Products: Products will include published papers and reports on aspects of science assessment items that result in invalid measurement of ELLs and guidelines for coding linguistic features of science assessment items. Two handbooks will be developed. This will include a handbook for state and district personnel that describes linguistic aspects of science assessment items that should be avoided, and a handbook for teachers that explains how to help ELs cope with poorly written assessment items.

Structured Abstract

Setting: This study will take place in Massachusetts, New Jersey, and Utah.

Population: Participants will include approximately 75,000 fifth graders in Massachusetts in 2009. The study to try out new assessment items will include a total of 1,080 fifth-grade students from five urban school districts in Massachusetts. Studies to confirm the identified linguistic features will include a large sample of students from across the United States, as well as specialized studies that include all fourth-grade students in New Jersey and all fifth-grade students in Utah.

Intervention: The research team will develop a coding system for characterizing the linguistic complexity of multiple-choice science items, and identify linguistic features associated with differential item functioning (DIF) for ELLs. The validity of the linguistic features in creating difficulty for ELLs will be demonstrated by administering modified assessment items to remove the identified features and comparing item difficulty for ELL and non-ELL students.

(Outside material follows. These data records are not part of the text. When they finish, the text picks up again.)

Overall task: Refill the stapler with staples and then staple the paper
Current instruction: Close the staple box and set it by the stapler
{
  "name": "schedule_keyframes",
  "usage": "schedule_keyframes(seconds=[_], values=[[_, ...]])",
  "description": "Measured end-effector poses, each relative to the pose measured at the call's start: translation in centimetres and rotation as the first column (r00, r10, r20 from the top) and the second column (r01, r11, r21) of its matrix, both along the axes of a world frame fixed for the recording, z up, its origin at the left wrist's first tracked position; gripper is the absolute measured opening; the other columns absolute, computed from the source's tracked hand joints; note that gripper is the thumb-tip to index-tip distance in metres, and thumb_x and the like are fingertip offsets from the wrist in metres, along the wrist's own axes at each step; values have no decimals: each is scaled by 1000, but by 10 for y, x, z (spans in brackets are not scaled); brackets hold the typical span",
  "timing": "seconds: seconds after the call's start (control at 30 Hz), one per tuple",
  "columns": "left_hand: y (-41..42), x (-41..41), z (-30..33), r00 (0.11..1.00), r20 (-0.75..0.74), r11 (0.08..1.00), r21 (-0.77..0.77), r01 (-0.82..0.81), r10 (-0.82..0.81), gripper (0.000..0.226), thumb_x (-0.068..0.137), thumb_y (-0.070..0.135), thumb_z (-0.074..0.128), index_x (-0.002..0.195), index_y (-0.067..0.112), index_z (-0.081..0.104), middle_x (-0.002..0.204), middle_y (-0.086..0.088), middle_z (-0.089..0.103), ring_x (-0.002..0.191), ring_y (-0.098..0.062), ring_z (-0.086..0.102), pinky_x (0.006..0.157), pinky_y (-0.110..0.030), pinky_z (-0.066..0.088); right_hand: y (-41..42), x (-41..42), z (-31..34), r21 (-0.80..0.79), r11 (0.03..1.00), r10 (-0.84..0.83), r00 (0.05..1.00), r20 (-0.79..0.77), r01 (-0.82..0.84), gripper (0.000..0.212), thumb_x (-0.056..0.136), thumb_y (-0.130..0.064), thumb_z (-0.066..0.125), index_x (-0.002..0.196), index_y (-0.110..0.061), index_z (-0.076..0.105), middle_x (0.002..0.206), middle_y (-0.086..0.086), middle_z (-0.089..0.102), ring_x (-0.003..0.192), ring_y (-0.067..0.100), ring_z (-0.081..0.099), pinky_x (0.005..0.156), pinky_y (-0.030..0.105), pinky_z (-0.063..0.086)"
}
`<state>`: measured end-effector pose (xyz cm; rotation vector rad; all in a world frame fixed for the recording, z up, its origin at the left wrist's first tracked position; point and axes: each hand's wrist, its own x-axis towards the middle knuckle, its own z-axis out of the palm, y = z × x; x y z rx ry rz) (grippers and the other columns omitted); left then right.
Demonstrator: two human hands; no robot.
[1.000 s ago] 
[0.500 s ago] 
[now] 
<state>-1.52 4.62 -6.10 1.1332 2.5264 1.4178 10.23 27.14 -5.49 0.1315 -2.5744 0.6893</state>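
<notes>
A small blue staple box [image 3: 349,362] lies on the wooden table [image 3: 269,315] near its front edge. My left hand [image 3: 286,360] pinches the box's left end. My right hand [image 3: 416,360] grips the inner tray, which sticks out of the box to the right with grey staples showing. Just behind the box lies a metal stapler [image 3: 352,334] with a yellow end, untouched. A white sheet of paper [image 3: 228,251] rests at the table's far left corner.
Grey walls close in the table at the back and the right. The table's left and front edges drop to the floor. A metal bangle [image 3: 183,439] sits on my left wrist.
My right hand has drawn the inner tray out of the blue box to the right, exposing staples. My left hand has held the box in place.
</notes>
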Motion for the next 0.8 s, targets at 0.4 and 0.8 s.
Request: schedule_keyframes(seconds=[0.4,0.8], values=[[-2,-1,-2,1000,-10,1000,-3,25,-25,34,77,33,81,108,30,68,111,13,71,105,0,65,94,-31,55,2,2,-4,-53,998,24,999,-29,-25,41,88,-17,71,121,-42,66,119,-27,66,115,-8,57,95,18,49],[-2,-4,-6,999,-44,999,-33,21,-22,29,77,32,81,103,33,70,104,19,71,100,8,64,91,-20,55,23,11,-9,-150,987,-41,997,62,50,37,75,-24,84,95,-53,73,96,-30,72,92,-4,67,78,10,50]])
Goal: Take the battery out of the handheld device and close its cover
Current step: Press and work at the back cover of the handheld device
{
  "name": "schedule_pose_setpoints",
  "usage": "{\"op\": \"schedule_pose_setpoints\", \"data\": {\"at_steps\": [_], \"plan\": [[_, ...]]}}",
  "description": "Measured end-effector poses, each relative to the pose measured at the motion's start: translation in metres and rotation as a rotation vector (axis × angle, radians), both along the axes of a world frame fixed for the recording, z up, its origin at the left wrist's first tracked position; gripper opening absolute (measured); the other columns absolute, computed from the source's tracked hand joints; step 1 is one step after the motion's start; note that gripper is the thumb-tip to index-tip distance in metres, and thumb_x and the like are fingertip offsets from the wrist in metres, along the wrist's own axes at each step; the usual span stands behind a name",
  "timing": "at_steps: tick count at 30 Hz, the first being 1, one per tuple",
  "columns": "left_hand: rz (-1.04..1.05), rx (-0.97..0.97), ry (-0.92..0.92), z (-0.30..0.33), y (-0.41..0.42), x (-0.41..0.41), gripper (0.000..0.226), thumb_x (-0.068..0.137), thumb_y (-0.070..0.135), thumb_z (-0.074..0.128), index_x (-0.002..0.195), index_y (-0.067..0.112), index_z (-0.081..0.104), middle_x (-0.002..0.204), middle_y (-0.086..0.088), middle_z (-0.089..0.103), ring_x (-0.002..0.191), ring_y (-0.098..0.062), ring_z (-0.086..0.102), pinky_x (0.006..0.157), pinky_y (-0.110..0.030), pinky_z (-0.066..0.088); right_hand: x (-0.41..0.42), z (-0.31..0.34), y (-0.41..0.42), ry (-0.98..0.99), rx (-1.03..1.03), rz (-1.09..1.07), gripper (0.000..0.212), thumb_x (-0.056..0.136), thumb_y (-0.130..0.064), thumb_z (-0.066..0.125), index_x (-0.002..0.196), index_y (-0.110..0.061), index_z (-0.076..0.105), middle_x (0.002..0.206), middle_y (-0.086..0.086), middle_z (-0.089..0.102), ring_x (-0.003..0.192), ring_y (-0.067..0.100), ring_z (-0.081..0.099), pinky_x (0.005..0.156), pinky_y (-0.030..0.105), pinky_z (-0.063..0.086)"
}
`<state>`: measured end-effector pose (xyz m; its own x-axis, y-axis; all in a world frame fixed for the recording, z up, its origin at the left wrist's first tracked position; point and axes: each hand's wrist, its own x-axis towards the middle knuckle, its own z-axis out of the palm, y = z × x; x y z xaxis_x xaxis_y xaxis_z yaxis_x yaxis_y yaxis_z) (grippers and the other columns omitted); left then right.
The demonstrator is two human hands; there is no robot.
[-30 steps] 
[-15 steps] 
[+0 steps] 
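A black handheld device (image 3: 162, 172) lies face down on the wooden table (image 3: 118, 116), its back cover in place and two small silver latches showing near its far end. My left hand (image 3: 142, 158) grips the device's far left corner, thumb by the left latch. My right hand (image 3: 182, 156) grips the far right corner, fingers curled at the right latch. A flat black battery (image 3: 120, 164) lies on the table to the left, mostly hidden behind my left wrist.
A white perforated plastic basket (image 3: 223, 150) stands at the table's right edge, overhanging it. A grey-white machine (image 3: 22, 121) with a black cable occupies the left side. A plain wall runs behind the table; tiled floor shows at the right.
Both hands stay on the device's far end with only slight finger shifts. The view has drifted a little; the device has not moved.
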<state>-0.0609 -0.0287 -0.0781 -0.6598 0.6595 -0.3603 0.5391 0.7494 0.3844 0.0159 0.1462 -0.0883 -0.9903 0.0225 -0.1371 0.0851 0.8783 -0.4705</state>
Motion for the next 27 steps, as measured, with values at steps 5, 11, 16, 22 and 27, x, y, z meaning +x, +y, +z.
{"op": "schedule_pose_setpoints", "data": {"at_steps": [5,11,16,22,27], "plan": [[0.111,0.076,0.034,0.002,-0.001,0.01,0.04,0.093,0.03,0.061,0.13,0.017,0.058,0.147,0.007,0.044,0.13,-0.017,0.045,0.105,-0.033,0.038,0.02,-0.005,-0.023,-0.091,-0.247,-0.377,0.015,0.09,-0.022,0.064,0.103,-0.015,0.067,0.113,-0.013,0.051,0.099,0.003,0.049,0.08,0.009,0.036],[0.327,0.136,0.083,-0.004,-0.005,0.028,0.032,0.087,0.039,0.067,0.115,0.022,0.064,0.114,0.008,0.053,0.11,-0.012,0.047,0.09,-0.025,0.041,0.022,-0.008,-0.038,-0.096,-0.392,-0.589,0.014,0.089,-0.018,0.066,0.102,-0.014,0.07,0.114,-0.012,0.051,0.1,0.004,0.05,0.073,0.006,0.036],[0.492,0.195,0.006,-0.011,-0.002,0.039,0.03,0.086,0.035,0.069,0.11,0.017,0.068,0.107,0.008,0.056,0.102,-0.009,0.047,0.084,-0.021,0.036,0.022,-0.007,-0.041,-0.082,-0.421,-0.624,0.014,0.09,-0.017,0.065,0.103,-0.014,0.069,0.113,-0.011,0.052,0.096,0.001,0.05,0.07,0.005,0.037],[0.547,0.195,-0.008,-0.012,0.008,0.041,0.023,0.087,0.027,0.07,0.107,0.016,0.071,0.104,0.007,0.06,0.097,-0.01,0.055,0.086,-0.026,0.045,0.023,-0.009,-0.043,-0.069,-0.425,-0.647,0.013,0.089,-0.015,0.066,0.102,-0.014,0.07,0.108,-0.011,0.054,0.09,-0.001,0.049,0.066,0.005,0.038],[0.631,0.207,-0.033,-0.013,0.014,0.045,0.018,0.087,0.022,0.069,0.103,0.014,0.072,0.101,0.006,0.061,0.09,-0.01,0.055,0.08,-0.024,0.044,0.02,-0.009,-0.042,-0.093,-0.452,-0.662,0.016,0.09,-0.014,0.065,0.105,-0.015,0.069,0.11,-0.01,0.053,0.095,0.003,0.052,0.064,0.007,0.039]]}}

Research Design and Methods: Researchers will begin by conducting a literature review to find linguistic features of items that have been identified in similar studies as contributing to invalid measurement for ELLs. Examples of such features include lexical complexity, syntactic complexity, discourse complexity, unfamiliar context, and atypical perspective. Three coders will independently review 175 multiple-choice items from the 5th grade MCAS between 2004 and 2010 for the presence of these features. The relationship between the identified features and differential item functioning will be studied by comparing the performance of ELLs and non-ELLs who took the MCAS in 2009. The research team will then conduct an empirical test of the relationship between modified items and ELL status by creating three test forms with both modified and non-modified items and administering them to 180 ELLs and 180 non-ELLs. In addition, researchers will investigate the frequency and relationship to ELL status of the identified item features that occur on the MCAS science tests in 8th and 10th grade; elementary-level assessments in New Jersey and Utah; and on the 4th grade NAEP in science.

Control Condition: There is no control condition.

Key Measures: The key measures used in this project are the MCAS science assessments in 5th, 8th, and 10th grade. In addition, the 4th grade NAEP assessments in science and the 4th grade New Jersey Assessment of Skills and Knowledge are utilized. Also, the 5th grade Utah Core Criterion-Reference Test will be used.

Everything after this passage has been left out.